* _Provided data_
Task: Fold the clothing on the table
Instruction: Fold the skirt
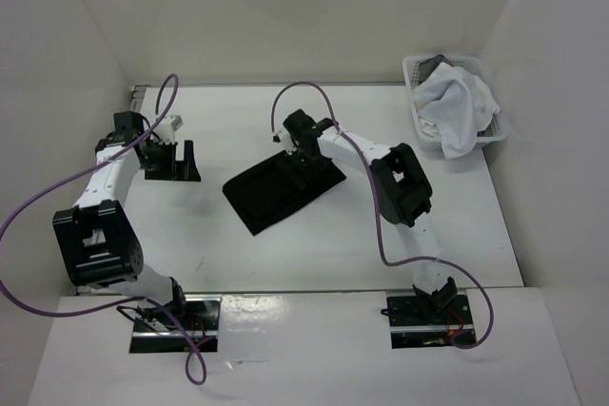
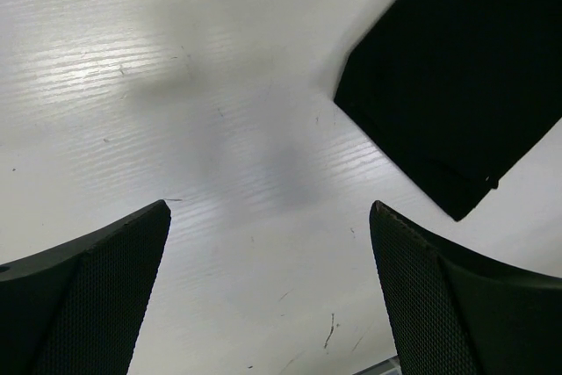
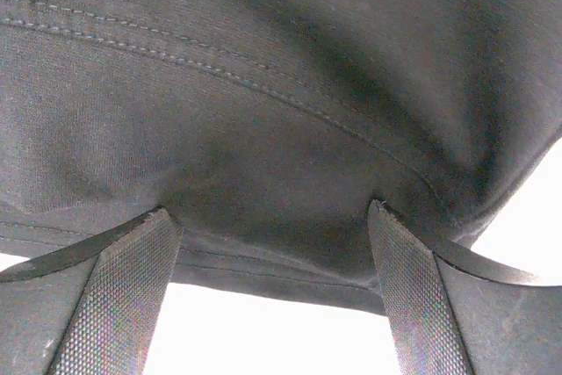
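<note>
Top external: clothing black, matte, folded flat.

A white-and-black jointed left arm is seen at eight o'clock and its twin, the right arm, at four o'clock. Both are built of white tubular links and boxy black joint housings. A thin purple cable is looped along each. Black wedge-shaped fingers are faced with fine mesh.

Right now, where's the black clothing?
Top view: the clothing lies near the middle of the table, its far edge under the open right gripper, the left gripper apart on its left.
</note>
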Tool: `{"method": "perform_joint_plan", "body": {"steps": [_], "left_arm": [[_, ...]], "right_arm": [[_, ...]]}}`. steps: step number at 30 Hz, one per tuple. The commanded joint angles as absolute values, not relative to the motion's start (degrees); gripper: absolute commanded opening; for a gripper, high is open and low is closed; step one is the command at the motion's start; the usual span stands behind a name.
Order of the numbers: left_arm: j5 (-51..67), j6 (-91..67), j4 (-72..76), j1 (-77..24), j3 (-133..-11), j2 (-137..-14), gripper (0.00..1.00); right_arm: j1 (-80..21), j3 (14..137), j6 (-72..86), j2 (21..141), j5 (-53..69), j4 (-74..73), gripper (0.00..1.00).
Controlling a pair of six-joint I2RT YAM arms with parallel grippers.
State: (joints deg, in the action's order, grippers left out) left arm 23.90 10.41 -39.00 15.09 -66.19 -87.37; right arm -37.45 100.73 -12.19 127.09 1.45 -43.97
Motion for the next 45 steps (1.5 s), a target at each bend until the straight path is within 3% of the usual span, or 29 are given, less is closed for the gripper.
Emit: {"method": "perform_joint_plan", "body": {"steps": [1, 7, 11, 16, 19, 25, 35, 45], "left_arm": [[26.1, 11.4, -39.2, 14.2, -66.3, -88.7, 1.0], [27.3, 12.0, -39.2, 6.6, -68.2, -93.7, 1.0], [34.5, 12.0, -39.2, 5.4, -72.7, -101.0, 1.0], [36.6, 13.1, -38.0, 5.4, -75.6, -108.6, 0.82], [36.6, 13.1, -36.2, 5.4, -74.9, -110.0, 0.8], [36.6, 15.6, -37.3, 5.4, -75.4, -114.3, 0.6], [40.5, 16.8, -38.3, 5.4, -76.6, -119.2, 0.56], [40.6, 17.8, -39.4, 5.4, -76.6, -120.9, 0.38]], "right_arm": [[-36.7, 106.3, -13.6, 128.8, 2.0, -43.9, 0.89], [-35.4, 111.7, -13.6, 123.1, 12.0, -50.1, 0.89], [-32.9, 108.5, -15.7, 117.0, 14.9, -49.0, 0.89], [-27.5, 98.9, -16.3, 110.8, 16.3, -46.7, 0.89], [-24.2, 94.1, -16.3, 108.6, 16.3, -46.1, 0.89], [-20.0, 89.5, -16.3, 104.9, 16.3, -44.8, 0.89], [-19.5, 87.8, -16.3, 105.6, 15.7, -44.3, 0.89], [-19.5, 86.7, -16.3, 106.1, 15.7, -43.8, 0.89]]}}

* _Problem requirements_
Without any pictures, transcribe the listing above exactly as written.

* _Task output_
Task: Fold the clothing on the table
Instruction: Fold the skirt
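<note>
Top external: clothing black, matte, folded flat.

A white-and-black jointed left arm is seen at eight o'clock and its twin, the right arm, at four o'clock. Both are built of white tubular links and boxy black joint housings. A thin purple cable is looped along each. Black wedge-shaped fingers are faced with fine mesh.

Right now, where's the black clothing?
Top view: the clothing lies near the middle of the table, its far edge under the open right gripper, the left gripper apart on its left.
</note>
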Tool: `{"method": "perform_joint_plan", "body": {"steps": [_], "left_arm": [[_, ...]], "right_arm": [[_, ...]]}}`. steps: step number at 30 Hz, one per tuple. The commanded joint angles as absolute values, not relative to the motion's start (degrees); gripper: absolute commanded opening; for a gripper, high is open and low is closed; step one is the command at the motion's start; the usual span stands behind a name.
Order of the numbers: left_arm: j5 (-51..67), j6 (-91..67), j4 (-72..76), j1 (-77..24), j3 (-133..-11), j2 (-137..-14), gripper (0.00..1.00); right_arm: j1 (-80..21), j3 (14..137), j6 (-72..86), j2 (21..141), j5 (-53..69), j4 (-74..73), gripper (0.00..1.00).
Controlling a pair of six-joint I2RT YAM arms with parallel grippers.
State: (joints deg, in the action's order, grippers left out) left arm 23.90 10.41 -39.00 15.09 -66.19 -87.37; right arm -37.45 100.73 -12.19 127.09 1.45 -43.97
Motion for the next 45 steps (1.5 s), a target at each bend until the straight path is within 3% of the usual span, or 29 are given, less is closed for the gripper.
Emit: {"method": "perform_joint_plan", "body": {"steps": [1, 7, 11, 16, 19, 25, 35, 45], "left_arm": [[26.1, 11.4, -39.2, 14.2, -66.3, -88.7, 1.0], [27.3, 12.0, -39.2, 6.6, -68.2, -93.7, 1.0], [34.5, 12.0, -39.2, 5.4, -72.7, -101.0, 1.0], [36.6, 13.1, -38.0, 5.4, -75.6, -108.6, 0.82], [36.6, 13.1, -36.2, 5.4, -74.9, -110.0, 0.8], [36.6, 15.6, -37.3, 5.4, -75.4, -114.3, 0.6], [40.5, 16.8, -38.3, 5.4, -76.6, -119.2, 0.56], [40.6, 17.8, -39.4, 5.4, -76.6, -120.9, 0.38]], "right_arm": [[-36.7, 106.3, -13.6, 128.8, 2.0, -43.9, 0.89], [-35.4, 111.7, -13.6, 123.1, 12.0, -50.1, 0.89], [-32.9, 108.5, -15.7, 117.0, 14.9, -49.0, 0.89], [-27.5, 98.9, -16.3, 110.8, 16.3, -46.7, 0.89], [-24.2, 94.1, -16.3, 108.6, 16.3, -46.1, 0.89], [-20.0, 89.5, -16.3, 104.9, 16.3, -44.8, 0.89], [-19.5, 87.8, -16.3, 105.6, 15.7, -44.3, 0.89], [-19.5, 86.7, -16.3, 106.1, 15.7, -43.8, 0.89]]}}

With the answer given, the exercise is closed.